START Information given

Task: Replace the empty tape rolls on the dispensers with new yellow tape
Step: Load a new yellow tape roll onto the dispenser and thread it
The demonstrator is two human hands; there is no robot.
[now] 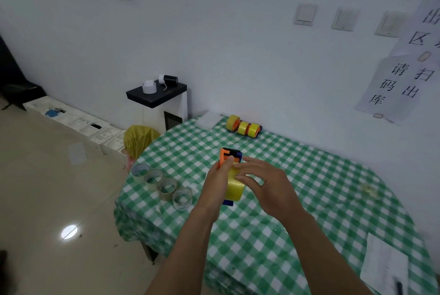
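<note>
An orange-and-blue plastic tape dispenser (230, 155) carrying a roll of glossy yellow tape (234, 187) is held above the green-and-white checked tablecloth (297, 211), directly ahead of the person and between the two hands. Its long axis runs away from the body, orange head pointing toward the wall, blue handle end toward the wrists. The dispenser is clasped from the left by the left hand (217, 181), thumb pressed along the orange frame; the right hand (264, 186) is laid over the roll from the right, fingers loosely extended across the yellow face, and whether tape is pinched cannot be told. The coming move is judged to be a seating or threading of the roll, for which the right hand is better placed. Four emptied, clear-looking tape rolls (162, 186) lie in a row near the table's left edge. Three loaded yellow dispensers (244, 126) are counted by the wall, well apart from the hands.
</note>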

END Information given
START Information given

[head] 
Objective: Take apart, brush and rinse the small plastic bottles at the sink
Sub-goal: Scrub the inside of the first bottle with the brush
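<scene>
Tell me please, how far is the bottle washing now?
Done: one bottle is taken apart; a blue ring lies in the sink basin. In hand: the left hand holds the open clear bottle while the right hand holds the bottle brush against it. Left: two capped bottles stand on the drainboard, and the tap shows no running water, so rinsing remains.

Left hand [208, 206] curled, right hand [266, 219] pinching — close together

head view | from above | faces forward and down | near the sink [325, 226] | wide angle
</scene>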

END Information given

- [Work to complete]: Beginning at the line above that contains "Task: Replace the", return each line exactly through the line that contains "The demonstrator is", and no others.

- [Task output]:
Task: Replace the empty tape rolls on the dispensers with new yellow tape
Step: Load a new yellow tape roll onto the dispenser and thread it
The demonstrator is two human hands; there is no robot.

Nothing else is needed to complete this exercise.